I-53 is the proposed designation for the proposed US 165 Freeway from Lake Charles to Monroe. South of Lake Charles, I-253 extends from I-53 to the Port of Lake Charles. I-53 could bypass Alexandria to the west, connecting the Alexandria International Airport, or it could be routed with I-49 through the city. I-53 continues to follow the US 165 freeway with new freeway bypasses around many of the towns as appropriate. I-53 then becomes the "I-69 Spur Extension" studied by LaDOTD and the Arkansas Highway Department in 2009 and is the conversion of the I-530 "I-69 Spur" that is part of the I-69 project in Arkansas. I-53 would connect to I-30 and I-40 in Little Rock Arkansas. Congress recently created the Future I-57 Interstate Corridor and plans to convert the existing US 67 freeway northeast of Little Rock to I-57, then complete the freeway to US 60 in Missouri. The existing US 60 four-lane highway will also be converted to I-57 eastward to connect to the existing I-57 in Sikeston Missouri. The combination of I-53 and I-57 forms a continuous trade corridor freeway from Chicago Illnois to Lake Charles. Altogether the I-18 system with I-53 links all the southern ports of Louisiana. The ports at Baton Rouge/Port Allen, the Port of South Louisiana along the Mississippi River, and the Port of New Orleans are all connected by the I-18/I-418 Westbank Expressway. Port Fourchon is connected by I-518. The ports south of New Orleans along the Mississippi are connected by completing the LA 23 four-lane to Venice. The other ports in southwest Louisiana could be linked through a secondary system of four-lane divided highways like LA 27 and LA 82 to Cameron, the Sabine Pass, Freshwater City, and the Port Vermillion/Intracoatal City via I-118 south from Lafayette.

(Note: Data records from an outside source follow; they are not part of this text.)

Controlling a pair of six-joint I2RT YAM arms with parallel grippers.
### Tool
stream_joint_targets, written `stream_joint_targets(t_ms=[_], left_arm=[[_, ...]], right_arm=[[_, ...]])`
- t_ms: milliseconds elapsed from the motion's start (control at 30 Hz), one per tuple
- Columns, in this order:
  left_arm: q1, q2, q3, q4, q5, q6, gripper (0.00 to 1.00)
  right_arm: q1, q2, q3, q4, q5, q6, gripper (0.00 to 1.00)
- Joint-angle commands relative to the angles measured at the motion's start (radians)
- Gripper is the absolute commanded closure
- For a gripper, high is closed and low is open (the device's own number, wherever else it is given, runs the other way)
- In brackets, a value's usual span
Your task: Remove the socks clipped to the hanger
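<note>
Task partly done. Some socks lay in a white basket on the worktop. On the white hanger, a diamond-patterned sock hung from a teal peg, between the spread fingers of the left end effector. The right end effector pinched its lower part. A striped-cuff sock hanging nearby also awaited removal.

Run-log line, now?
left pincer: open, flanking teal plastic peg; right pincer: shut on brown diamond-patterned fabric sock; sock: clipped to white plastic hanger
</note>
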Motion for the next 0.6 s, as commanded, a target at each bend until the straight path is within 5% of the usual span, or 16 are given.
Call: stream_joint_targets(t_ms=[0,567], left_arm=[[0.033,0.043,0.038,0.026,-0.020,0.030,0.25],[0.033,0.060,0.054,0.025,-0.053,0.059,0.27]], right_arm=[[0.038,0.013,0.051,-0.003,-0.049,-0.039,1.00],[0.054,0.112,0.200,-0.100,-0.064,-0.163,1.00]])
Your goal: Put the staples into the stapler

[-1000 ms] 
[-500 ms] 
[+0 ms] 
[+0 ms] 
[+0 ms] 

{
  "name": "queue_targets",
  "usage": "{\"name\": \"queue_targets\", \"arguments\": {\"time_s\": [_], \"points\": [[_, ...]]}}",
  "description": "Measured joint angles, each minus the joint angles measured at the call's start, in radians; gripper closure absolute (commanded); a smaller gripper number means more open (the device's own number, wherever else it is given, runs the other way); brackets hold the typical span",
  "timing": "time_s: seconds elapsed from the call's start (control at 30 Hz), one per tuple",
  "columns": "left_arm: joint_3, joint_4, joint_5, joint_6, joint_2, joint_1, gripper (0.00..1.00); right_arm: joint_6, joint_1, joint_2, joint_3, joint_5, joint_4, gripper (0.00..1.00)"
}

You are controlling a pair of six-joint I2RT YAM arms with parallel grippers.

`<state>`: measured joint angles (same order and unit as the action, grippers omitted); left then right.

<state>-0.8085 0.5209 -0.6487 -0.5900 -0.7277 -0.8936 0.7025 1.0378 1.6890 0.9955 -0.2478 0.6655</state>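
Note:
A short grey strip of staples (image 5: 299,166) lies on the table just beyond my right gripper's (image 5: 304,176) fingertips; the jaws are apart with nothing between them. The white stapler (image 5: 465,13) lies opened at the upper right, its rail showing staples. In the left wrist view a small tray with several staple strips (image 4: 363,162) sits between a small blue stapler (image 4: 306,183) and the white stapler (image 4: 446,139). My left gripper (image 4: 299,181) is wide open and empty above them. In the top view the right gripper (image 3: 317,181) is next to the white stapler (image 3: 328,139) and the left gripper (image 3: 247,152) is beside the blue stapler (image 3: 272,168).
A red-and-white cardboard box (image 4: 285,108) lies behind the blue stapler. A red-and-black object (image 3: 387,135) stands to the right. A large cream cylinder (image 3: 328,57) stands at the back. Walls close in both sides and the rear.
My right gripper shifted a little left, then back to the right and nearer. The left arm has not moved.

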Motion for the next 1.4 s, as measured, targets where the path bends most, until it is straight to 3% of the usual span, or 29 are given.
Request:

I-14 would continue along U.S. 84 from Natchez to Laurel. I-14 would run concurrent north with I-59 and I-20 to the Alabama border


The Senate infrastructure bill, S 1931 - Surface Transportation Reauthorization Act of 2021, included the Kosciusko to Gulf Coast Corridor starts at Interstate Route 55 near Vaiden, Mississippi, running south and passing east of Jackson Metro Area, connecting to United States Route 49 north of Hattiesburg, Mississippi, and generally following United States Route 49 to Interstate 10 in Gulfport, Mississippi.   Along with I-14 created in the House infrasture bill, the Kosciusko to Gulf Coast Corridor will also be an Interstate corridor and will likely have the designation Interstate 61.   





I-14 is the Middle Alabama Corridor in the INVEST Act bill of 2021. The select route is actually the I-85 extension proposed by ALDOT from the Montgomery Outer Loop to I-20. I-14 runs concurrent with I-85 then branches off, generally following U.S. 80 to Columbus Georgia





I-14 is the Georgia Corridor in the INVEST Act bill of 2021. I-14 follows U.S. 80 from Columbus Georgia, GA 96 and GA 49 to I-75. I-14 runs concurrent with I-75 to Macon Georgia, then GA 57 and GA 88, the Fall Line Expressway, to I-520 in Augustus.